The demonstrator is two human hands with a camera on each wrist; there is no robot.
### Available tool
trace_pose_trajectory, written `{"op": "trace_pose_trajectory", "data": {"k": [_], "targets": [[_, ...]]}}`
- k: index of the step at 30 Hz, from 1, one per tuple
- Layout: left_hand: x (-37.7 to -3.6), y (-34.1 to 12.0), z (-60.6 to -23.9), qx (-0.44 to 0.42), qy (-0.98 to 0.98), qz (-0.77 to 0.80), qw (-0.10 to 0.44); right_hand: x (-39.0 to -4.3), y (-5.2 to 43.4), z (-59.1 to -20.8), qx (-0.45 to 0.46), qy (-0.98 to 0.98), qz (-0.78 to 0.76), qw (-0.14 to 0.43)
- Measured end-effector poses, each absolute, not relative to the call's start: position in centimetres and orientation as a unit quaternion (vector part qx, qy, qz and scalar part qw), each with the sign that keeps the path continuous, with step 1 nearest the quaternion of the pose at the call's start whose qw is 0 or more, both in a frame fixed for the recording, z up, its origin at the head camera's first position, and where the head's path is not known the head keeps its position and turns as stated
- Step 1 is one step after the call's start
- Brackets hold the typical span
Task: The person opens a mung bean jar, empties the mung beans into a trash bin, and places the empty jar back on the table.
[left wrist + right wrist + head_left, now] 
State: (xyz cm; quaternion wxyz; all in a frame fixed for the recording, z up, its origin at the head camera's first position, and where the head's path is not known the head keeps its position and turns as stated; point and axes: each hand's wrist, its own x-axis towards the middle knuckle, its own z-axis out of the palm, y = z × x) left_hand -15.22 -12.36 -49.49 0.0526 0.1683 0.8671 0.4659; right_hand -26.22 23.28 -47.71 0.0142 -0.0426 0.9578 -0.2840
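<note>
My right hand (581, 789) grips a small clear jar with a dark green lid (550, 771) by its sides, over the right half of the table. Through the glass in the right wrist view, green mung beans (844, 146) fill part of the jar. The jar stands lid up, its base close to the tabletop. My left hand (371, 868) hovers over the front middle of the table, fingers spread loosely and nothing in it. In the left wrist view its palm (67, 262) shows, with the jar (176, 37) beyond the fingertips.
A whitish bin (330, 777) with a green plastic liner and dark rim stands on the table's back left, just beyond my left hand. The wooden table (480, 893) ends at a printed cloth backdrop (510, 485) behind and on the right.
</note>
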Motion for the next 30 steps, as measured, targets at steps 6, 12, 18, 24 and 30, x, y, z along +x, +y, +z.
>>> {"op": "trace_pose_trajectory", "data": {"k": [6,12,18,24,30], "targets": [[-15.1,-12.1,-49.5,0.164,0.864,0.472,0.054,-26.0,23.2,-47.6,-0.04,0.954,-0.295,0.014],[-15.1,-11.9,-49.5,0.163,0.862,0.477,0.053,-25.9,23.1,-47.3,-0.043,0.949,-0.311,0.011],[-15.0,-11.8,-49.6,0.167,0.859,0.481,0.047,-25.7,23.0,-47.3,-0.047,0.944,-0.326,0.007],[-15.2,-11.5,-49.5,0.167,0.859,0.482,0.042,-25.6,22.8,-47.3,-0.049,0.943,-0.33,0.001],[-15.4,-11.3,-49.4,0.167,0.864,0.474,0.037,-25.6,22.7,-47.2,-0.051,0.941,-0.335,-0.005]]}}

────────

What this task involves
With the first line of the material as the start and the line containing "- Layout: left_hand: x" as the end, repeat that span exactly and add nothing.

Result of the task
The demonstrator is two human hands with a camera on each wrist; there is no robot.
### Available tool
trace_pose_trajectory, written `{"op": "trace_pose_trajectory", "data": {"k": [_], "targets": [[_, ...]]}}`
- k: index of the step at 30 Hz, from 1, one per tuple
- Layout: left_hand: x (-37.7 to -3.6), y (-34.1 to 12.0), z (-60.6 to -23.9), qx (-0.44 to 0.42), qy (-0.98 to 0.98), qz (-0.77 to 0.80), qw (-0.10 to 0.44); right_hand: x (-39.0 to -4.3), y (-5.2 to 43.4), z (-59.1 to -20.8), qx (-0.45 to 0.46), qy (-0.98 to 0.98), qz (-0.78 to 0.76), qw (-0.14 to 0.43)

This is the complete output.